The idea of control was fleshed out yet again in Bériou’s short feature Ex Memoriam
, an official entry in the International Computer Animation Competition
of the 1993 instalment of Images du Futur
. This shows a nightmare world in which digitized images of the human body twist into disturbing mechanisms that serve as a backdrop for a voice-over on the creation of machines that store and control memory.

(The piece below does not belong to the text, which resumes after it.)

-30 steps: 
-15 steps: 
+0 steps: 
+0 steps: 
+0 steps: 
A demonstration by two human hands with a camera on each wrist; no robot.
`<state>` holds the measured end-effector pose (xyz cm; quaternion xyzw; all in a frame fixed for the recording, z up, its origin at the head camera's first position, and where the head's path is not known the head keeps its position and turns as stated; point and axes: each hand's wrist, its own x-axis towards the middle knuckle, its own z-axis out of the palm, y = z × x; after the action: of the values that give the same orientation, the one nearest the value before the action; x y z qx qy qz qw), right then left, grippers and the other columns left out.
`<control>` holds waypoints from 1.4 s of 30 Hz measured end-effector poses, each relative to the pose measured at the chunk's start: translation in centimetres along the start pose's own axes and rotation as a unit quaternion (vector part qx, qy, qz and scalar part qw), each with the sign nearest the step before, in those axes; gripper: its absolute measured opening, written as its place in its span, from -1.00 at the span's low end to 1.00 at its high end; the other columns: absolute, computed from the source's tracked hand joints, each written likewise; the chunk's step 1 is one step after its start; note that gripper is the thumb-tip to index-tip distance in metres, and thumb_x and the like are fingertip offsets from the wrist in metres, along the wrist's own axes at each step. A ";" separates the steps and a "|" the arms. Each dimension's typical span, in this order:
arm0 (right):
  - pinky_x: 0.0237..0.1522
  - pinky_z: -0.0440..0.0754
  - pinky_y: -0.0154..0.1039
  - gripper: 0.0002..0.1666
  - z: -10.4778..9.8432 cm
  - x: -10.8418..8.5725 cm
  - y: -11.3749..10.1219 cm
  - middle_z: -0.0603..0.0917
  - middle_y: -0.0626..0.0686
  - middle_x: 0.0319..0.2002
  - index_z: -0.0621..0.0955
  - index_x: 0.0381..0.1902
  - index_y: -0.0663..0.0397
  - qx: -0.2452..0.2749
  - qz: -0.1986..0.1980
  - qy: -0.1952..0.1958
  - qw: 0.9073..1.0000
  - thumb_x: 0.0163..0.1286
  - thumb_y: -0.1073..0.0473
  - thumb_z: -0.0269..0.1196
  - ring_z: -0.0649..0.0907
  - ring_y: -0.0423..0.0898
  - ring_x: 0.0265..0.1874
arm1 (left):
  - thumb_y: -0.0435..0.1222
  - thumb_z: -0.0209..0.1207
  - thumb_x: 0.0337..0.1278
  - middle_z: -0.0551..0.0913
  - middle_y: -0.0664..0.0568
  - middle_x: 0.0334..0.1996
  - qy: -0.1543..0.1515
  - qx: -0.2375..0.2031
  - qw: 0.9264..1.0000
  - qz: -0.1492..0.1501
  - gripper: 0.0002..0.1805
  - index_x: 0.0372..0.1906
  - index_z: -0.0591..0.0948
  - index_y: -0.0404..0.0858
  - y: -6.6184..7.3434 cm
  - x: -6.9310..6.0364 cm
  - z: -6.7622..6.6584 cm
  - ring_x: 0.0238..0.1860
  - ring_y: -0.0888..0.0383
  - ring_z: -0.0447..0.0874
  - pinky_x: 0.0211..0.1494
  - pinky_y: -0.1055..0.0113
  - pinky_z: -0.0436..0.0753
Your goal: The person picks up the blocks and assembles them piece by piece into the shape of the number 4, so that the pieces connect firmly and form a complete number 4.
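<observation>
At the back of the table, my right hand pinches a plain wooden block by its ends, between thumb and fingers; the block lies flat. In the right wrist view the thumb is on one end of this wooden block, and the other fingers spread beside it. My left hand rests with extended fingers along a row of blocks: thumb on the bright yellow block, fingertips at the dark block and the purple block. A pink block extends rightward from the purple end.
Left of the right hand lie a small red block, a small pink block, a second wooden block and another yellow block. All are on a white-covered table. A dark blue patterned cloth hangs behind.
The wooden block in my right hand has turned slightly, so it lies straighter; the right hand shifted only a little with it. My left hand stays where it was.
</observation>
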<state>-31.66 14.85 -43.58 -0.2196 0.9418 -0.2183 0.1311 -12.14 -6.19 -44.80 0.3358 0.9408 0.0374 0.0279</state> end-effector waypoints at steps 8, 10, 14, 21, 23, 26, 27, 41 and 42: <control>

The spectacle of simulation
Simulation systems, for their part, constitute a veritable heuristic method of exercising control. Before we can simulate a phenomenon (i.e. give it visualize form), we must study it and learn how to control it, whether it is a cancer cell, a tornado, a climate change, the integration of a building into a given environment, the flight of an airplane, and so on. In each of these cases, the visualization of the simulation can be displayed, either for its "fortune-telling capicity," or by the extraordinary character of the technology involved. This way of giving simulation a spectacular character was not a concern only for Images du Futur: Climax
, presented at the Cité des sciences et de l’industrie at La Villette in Paris, is a scientific simulation of anticipated climate changes. Its audience includes just as many Sunday thrill seekers as it does people with educational and scientific interests. I will say in passing that simulations of natural phenomena are a much-exploited genre. For example, the International Computer Animation Competition
of the 1990 instalment of Images du Futur
included numerous simulations carried out by the Visualization Services and Development Group of the National Center for Supercomputing Applications (NCSA) in Champaign-Urbana, Illinois. In one instance, after a brief "reality TV" moment in which two scientists were shown chasing down an actual tornado in their automobile, viewers saw a quick cut to a second scene in Study of a Numerically Modeled Severe Storm
, where digital images were employed to model, explain and study the behaviour of the tornado. The same holds for Smog: Visualizing the Components
, with animations that are straight out of the medical imagination; or for the skin and the circulation of the blood as featured in Atelier Bister’s The Process of Wound Healing
, presented in 1991. Finally, there were the animations that simulate the creatures of Lost Animals
, a series realized by New York’s HD/CG, and which classified prehistoric animals using a Darwinian typology in order to deduce factors like motor patterns and morphology. The model is inexhaustible; scientific research has only to continue to produce its forecasts.